Participant-generated Post IDs

If you see extra-long post IDs that show up in your data and (likely) are not ones you assigned to post stimuli, these are posts that participants made themselves. Every time a participant posts, their post is automatically assigned a randomly generated and very long post ID. Thus, if you see a long post ID that looks something like 18b97229-d945-46f1-aeec-947ba9f1b165 in the LIKE column, it means that participants made a new post and then liked their own post.

Analyses

Once you have your study data, one of the most basic types of analyses you will want to do is to count the number of times a given subset of the post stimuli was interacted with. Below is some sample R code for doing this.

# Install required packages

install.packages(c("tidyverse","dplyr","stringr","stringi"))

# Load required packages

library(tidyverse)
library(stringr)
library(dplyr)
library(stringi)

# Creates a vector (i.e., a list) of the post IDs that you want to count the number of a given interactions with. The example below is a variable called "misinfo" which is a list of the post IDs for all posts which are misinformation (101, 102, 103, and 104).

misinfo <- c("101", "102", "103", "104")

# Adds a new variable to the dataset that is a count of the number of posts from the vector that were interacted with a for a given interaction type. In the example below, for the dataset named "dataset", a new variable called "misinfoCount" is created that is a count of the unique number of post IDs from the "misinfo" list which were liked (using the "LIKE" variable, which could be replaced or repeated with any interaction type you want).

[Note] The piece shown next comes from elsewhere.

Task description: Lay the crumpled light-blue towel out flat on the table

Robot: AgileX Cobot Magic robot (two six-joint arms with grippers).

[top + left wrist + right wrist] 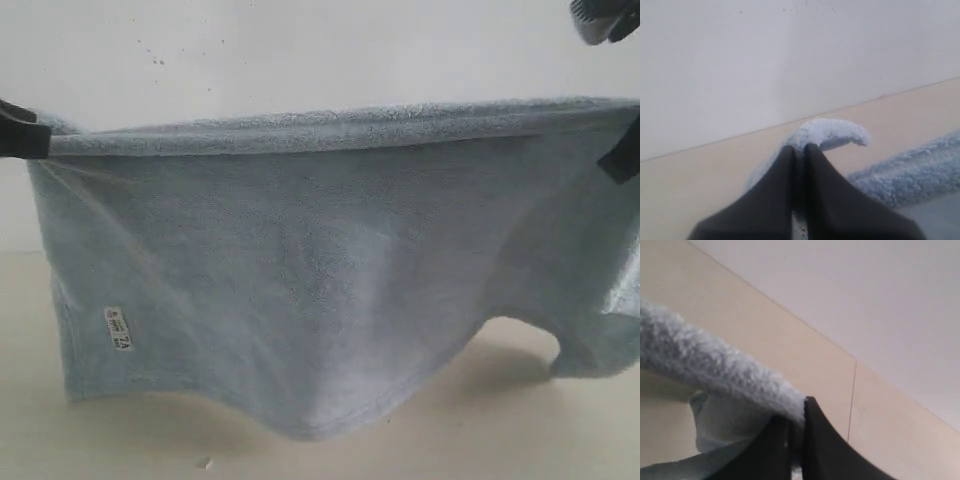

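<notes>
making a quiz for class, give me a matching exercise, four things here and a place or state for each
1. pale grey-blue fluffy terry towel
2. small white label
3. black left gripper
4. plain beige wood-tone table

a. shut on the towel's top edge
b. low on the towel, left in the exterior view
c. hanging spread out in the air
d. beneath the hanging cloth

Pairs: 1-c, 2-b, 3-a, 4-d
</notes>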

dataset %>% mutate(misinfoCount = sapply(str_extract_all(dataset$LIKE, misinfo), function(i)length(unique(i)))) -> dataset

JSON data

The .json data contains all of the raw data collected from participants, in a format that isn't as easily parsed.

Under construction

This section is under construction. Please check back later. In the future, this section will contain detailed explanations of all the data types collected and template code for parsing and analyzing it.

Media data

The media data contains all of the photos and videos participants may have uploaded (e.g., profile photos submitted during registration, attachments to posts) in a .zip file. Profile photos will be named according to the unique field IDs that they are associated with, and photos and videos attached to posts that participants make will be named according to the unique media IDs that are generated for them.